**Brief**
From the listing, collect all lines containing the word "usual".

**Information provided**
········

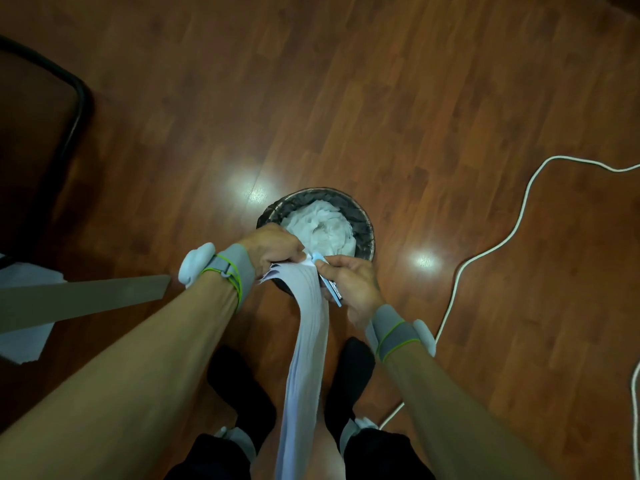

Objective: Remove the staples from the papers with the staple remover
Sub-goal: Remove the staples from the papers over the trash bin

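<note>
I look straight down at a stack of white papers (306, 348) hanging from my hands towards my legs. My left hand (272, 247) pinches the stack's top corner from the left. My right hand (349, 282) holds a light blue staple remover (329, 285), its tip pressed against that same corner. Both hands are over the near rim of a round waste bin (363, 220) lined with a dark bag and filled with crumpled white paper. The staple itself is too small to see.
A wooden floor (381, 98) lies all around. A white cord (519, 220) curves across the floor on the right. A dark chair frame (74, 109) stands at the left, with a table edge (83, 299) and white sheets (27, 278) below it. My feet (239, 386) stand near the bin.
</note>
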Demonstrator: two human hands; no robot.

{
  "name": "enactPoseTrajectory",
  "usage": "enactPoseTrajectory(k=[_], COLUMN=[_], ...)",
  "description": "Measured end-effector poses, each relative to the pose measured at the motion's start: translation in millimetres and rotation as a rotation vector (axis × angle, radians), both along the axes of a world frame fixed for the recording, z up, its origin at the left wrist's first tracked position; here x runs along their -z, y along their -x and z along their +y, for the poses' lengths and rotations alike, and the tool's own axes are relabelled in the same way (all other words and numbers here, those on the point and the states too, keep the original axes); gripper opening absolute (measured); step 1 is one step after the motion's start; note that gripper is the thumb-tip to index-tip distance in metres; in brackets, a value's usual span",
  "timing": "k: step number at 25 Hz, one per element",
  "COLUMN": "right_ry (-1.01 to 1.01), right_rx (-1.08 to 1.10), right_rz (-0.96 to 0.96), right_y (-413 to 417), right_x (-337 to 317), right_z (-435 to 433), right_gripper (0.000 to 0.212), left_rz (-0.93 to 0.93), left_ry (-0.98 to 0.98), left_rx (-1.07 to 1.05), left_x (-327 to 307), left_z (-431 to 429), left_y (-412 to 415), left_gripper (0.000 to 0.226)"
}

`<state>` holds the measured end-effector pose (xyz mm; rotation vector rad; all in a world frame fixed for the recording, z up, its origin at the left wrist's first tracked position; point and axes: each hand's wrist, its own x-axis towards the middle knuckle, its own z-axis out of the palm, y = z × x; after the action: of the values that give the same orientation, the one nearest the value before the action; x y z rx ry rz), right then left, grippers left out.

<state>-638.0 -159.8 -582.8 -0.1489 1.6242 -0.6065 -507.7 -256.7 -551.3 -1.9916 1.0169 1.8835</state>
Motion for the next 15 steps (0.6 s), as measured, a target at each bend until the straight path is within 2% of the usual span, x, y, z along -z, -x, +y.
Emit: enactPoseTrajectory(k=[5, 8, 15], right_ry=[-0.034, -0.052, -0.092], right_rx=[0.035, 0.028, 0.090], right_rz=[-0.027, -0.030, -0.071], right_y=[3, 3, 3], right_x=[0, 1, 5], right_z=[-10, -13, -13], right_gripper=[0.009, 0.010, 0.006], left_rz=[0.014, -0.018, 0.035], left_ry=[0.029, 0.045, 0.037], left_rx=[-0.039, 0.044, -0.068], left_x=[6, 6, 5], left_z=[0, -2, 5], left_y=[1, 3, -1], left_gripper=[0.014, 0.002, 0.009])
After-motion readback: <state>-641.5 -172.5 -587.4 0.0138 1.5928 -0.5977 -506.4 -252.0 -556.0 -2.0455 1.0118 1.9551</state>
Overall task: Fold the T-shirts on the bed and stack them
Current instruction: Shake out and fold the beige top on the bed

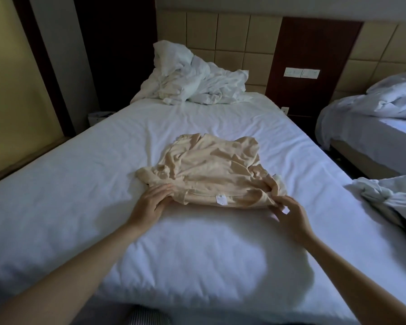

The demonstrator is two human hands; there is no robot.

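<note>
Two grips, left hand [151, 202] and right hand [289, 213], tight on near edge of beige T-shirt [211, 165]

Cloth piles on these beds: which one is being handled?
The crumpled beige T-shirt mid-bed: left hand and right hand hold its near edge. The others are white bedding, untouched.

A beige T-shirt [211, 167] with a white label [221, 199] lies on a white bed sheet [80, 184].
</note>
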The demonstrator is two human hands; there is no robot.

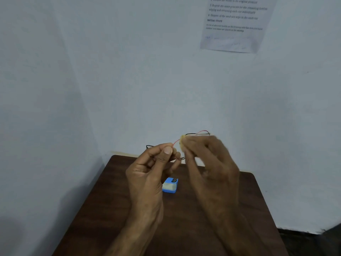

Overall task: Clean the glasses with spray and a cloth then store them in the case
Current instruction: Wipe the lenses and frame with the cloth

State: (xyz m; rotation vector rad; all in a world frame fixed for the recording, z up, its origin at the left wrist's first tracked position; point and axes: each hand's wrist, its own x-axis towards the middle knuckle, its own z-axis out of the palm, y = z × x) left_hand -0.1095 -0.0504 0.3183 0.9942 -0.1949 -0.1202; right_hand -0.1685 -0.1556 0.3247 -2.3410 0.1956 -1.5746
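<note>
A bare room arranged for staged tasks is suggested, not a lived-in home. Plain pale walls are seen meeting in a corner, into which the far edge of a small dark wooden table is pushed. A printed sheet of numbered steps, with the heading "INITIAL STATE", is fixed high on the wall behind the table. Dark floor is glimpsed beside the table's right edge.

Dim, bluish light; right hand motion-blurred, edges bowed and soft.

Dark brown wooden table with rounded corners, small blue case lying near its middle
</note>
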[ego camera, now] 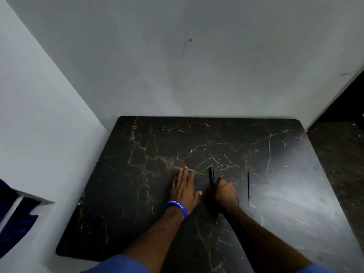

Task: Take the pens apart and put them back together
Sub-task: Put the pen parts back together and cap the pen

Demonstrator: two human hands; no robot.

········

**Response to the exercise**
  "description": "Measured end-effector poses, each relative to the pose measured at the motion's start: translation in millimetres and rotation as a rotation vector (axis × angle, radians), both along the axes of a world frame fixed for the recording, z up, its origin at the left wrist's first tracked position; here x runs along their -z, y along their -x and z along their +y, for the poses' lengths and rotations alike, and the tool's own axes are relabelled in the same way (all other words and numbers here, those on the point and the states too, keep the original axes); gripper opening absolute (measured); step 1 is one step after the motion's start; note that gripper is the thumb-tip to index-tip distance in metres; in brackets, a value's usual span",
Motion for the next 15 steps (0.6 s), as measured, a target at each bend until the straight path is within 2% of the usual span, x, y, z along -z, -x, +y.

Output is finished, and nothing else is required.